Die Evolution bescherte ihnen Gifte, mit denen sich sogar Mäuse töten lassen: Hundertfüßer gehören wie Spinnen zu einer Gliedertiergruppe, in der im Laufe der Zeit Gifte entstanden sind.

Ein internationales Forscherteam aus Großbritannien, Australien und Deutschland, darunter die neue Arbeitsgruppe Tiergifte an der Justus-Liebig-Universität Gießen (JLU), hat nun erstmalig die Giftkomposition und Giftevolution aller fünf Hundertfüßergruppen vergleichend untersucht und gibt Einblicke in die komplexe und dynamische Evolution von Giften am Beispiel dieser Bodenbewohner.


Der einheimische Hundertfüßer Lithobius forficatus lebt in der Bodenstreu und ist eine der untersuchten Arten.

„Spannend ist, dass wir nun rekonstruieren können, wie die Gifte in dieser Gruppe ursprünglich zusammengesetzt waren und sich dann im Laufe der Evolution verändert haben“, sagt Dr. Björn von Reumont vom Institut für Insektenbiotechnologie der JLU.

„Unsere Daten zeigen, dass die ursprünglichen Gifte bis vor ca. 50 Millionen Jahren sehr einfach zusammengesetzt waren und dann relativ schnell und zum Teil extrem komplex angepasst und verändert wurden.

Die höchste Komplexität weisen die Gifte der Hundertfüßer aus der Gruppe der Skolopender-artigen auf“ Überraschend für die Forscherinnen und Forscher war, dass es keine Giftkomponente oder einzelne Giftproteine gibt, die in allen fünf Großgruppen vorkommen. Dies zeigt, wie dynamisch die Anpassung des Giftcocktails an die Beute und jeweilige Ökologie der Hundertfüßer erfolgt ist.

Während die anderen Arten der Tausendfüßer – zu diesem Unterstamm gehören auch die Hundertfüßer – Pflanzen- oder Detritusfresser sind, haben Hundertfüßer eine aktive, jagende Lebensweise entwickelt.

Hierbei spielen ihre Kieferklauen und ihre Giftdrüsen, die in der Spitze dieser Kieferklauen münden, eine große Rolle.
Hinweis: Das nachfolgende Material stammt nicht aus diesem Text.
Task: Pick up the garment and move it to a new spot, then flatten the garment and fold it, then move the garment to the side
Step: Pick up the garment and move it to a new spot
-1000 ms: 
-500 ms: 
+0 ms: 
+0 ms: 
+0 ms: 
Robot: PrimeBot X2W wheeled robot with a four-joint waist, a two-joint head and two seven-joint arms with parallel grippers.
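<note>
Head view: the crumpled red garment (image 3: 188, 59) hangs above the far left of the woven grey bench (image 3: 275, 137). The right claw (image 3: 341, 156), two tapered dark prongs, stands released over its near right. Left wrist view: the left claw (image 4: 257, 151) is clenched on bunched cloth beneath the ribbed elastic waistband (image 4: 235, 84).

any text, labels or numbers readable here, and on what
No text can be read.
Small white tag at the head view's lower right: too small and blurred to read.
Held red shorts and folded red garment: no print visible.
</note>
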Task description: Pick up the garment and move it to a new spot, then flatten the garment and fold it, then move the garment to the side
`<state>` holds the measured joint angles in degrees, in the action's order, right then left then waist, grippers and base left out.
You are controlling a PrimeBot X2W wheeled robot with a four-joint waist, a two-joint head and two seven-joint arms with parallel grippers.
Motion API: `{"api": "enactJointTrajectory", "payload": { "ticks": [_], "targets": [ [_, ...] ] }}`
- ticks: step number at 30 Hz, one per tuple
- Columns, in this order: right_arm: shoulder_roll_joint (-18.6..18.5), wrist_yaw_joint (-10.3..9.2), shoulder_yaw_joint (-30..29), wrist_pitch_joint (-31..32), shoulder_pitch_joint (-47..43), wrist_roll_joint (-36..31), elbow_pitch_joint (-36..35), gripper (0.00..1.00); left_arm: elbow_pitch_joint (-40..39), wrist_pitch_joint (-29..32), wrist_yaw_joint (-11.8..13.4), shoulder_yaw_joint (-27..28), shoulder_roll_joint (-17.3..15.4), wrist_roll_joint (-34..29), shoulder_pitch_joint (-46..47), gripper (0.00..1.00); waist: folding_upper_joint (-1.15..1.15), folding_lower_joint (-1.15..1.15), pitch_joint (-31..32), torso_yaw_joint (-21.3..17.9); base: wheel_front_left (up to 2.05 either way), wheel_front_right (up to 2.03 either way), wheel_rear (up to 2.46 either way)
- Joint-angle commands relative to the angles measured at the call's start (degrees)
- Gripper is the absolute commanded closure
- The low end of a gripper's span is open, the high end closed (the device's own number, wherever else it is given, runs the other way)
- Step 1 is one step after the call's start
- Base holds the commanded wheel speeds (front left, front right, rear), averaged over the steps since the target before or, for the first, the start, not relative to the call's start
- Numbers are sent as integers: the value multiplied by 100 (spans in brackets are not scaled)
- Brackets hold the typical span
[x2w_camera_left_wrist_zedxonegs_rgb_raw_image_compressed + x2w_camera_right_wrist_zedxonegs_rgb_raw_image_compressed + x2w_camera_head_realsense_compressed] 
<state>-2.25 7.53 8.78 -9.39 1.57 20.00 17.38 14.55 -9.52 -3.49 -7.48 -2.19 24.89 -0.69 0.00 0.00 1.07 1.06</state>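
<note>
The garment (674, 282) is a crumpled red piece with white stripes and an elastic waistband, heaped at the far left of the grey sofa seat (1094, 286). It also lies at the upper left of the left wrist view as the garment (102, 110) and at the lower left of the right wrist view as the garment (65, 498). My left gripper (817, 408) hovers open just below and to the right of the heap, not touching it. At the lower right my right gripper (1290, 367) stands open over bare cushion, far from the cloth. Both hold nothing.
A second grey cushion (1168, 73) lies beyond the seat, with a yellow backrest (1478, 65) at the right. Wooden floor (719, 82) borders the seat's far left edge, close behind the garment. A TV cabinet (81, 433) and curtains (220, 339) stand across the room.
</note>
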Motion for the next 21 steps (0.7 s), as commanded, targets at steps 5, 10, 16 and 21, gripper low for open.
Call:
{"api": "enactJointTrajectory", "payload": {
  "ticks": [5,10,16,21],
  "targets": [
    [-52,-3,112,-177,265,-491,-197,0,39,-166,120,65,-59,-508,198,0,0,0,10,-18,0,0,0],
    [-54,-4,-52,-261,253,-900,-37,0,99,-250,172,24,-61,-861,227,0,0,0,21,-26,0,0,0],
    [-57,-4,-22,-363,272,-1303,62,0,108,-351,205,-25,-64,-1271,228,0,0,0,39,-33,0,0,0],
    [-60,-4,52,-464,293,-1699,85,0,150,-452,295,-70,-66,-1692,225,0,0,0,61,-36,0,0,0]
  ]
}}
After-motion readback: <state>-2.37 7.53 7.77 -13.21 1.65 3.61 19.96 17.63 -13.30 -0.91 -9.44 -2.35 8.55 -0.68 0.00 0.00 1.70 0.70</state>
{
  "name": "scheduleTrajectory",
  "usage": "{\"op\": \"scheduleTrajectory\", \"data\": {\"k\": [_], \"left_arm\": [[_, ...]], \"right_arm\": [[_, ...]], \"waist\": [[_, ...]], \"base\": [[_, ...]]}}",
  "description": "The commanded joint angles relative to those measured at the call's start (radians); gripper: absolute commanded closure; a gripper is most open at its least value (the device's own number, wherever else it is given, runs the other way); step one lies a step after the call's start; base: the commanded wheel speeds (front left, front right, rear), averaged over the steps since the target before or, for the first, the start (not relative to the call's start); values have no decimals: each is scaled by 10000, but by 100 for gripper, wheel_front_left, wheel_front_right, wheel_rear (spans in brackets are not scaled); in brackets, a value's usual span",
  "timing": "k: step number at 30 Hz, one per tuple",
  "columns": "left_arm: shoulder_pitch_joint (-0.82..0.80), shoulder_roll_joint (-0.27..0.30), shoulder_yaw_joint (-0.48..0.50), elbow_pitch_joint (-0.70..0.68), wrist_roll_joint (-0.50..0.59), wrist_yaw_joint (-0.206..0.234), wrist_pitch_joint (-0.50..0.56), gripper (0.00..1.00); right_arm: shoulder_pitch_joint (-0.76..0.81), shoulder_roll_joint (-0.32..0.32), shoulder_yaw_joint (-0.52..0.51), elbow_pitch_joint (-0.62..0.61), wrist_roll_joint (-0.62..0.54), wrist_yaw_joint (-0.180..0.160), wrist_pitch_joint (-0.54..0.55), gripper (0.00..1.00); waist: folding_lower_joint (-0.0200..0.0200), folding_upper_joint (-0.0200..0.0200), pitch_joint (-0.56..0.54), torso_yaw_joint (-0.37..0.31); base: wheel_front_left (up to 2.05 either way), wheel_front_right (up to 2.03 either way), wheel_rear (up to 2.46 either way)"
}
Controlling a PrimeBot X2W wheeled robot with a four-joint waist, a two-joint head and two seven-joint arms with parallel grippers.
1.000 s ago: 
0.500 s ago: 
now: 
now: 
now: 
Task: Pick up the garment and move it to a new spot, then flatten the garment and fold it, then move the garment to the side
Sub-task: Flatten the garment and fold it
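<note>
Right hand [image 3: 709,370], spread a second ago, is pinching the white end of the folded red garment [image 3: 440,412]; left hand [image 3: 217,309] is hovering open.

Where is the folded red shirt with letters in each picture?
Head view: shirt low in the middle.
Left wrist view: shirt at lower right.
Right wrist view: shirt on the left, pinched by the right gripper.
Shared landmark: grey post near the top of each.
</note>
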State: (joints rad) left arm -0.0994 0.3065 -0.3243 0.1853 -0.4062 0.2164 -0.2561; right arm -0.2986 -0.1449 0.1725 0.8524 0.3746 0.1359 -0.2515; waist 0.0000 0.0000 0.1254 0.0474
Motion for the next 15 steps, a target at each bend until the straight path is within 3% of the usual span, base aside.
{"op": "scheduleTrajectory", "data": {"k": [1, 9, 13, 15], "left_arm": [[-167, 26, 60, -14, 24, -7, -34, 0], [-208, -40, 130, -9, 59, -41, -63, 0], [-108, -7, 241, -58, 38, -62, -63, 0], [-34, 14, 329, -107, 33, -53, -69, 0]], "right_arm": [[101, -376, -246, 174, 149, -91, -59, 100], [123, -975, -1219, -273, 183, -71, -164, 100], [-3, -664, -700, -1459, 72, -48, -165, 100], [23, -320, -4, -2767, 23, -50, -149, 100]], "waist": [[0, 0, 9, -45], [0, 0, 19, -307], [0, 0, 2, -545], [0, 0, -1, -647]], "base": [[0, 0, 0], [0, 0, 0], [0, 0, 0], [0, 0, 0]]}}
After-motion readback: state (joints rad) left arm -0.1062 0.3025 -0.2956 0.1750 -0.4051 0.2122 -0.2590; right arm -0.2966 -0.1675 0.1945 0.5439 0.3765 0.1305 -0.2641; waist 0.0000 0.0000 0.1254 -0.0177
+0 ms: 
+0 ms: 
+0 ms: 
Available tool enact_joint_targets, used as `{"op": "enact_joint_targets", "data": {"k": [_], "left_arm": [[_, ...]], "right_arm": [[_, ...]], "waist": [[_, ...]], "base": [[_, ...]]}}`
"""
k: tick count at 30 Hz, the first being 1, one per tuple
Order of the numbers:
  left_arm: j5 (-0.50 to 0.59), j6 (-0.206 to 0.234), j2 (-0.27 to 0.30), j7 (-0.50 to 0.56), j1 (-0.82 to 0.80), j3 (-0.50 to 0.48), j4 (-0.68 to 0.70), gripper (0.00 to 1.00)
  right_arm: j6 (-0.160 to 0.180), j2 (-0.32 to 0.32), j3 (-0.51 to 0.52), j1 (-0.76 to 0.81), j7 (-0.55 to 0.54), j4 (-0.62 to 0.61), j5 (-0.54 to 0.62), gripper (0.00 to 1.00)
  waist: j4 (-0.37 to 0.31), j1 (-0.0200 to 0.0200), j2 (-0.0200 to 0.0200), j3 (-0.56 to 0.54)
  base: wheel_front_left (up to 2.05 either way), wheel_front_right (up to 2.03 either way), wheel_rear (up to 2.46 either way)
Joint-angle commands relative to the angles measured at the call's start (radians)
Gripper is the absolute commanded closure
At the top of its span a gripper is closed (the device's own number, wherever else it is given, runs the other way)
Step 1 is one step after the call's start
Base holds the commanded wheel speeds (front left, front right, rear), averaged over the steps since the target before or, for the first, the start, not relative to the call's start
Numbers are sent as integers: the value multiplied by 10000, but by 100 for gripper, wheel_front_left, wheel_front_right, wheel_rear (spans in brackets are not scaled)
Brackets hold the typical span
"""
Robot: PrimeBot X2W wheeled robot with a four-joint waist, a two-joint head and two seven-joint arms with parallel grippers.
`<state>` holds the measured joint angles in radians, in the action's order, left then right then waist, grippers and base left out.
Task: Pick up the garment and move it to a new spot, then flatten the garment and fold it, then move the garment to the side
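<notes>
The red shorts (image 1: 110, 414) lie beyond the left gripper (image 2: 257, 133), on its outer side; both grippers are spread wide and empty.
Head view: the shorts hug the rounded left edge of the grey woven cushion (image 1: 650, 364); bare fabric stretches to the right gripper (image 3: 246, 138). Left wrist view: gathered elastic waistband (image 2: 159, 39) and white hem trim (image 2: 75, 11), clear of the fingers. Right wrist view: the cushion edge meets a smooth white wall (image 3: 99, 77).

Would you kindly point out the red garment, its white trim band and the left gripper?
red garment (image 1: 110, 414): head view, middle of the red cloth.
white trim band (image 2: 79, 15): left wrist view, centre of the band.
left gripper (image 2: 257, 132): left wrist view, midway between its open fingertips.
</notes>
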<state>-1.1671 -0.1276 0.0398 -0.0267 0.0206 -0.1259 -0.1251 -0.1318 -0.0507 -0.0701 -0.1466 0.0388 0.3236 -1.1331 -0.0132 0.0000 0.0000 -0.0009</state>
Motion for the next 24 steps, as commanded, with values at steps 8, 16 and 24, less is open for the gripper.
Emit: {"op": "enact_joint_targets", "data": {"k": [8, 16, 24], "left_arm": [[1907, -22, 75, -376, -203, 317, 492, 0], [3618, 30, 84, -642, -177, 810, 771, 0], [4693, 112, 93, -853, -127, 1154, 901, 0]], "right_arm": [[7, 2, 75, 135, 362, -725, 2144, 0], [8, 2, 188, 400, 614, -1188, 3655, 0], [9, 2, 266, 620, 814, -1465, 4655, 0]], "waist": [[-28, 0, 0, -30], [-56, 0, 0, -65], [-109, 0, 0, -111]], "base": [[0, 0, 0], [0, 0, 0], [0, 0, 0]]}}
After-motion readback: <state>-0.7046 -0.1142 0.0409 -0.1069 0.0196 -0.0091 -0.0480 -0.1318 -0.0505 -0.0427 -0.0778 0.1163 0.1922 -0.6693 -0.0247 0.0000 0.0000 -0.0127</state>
Mancher Gartenbesitzer musste dies bereits erfahren, wenn ein Steinläufer (Lithobius) sich bedroht fühlte und zugebissen hat.

Bislang wurden nur Gifte einzelner Arten beschrieben, die alle zu den Skolopender-artigen gehören, einer der fünf Großgruppen der Hundertfüßer. Dies sind schnelle, agile Jäger, die alles fressen, was sie überwältigen können.

Einige Arten, insbesondere in den Tropen, werden bis zu 30 Zentimeter groß. Mit ihren Toxinen können diese Hundertfüßer auch Wirbeltiere wie Mäuse oder Fledermäuse töten.

Die nun in dem Fachjournal „Molecular Biology and Evolution“ veröffentlichte Studie zeigt, wie wichtig die Erforschung noch unbekannter und bisher vernachlässigter Gifttiere ist. „Wir konnten nachweisen, dass in jeder der Hundertfüßergruppen für diese Gruppen einzigartige Giftproteine entstanden sind, die hochspezifisch wirken und großes Potenzial bezüglich ihrer Bioaktivität versprechen“, erklärt von Reumont.

„Einige dieser Proteine sind sehr klein und ähneln bekannten Neurotoxinen stark.“

Die Gifte der Hundertfüßer stellen somit eine pharmakologisch und agrochemisch interessante „Schatztruhe“ dar. Wie diese Schätze gehoben werden können, wird in der Arbeitsgruppe Tiergifte an einheimischen Hundertfüßern untersucht.

Eingebunden ist diese Forschung in das LOEWE-Zentrum für Translationale Biodiversitätsgenomik, an dem die Senckenberg Gesellschaft für Naturforschung, die Goethe-Universität Frankfurt, die JLU und das Fraunhofer Institut für Molekularbiologie und Angewandte Ökologie IME beteiligt sind.

Hundertfüßer sind nicht nur als mögliche Bioressource, sondern auch aus ökologischer und evolutionärer Perspektive interessant. Als eine der ältesten Gliedertiergruppen üben sie wichtige Funktionen aus in Bodenökosystemen aus – Lebensräume, die zurzeit akut gefährdet sind durch Klimawandel und Pestizideinsatz.

Die im Boden lebenden Arten aus der Gruppe der Geophilomorpha zeigen auch eindrücklich, wie komplex und erfindungsreich Evolution ist. Diese Arten setzen ihr Gift nicht nur aktiv ein, wenn sie mit ihren Giftklauen jagen, sondern schützen sich zusätzlich durch Drüsen, die ihren Körper überziehen und passiv Toxine abgeben, wenn zum Beispiel ein Trupp von Ameisen die Tiere attackiert.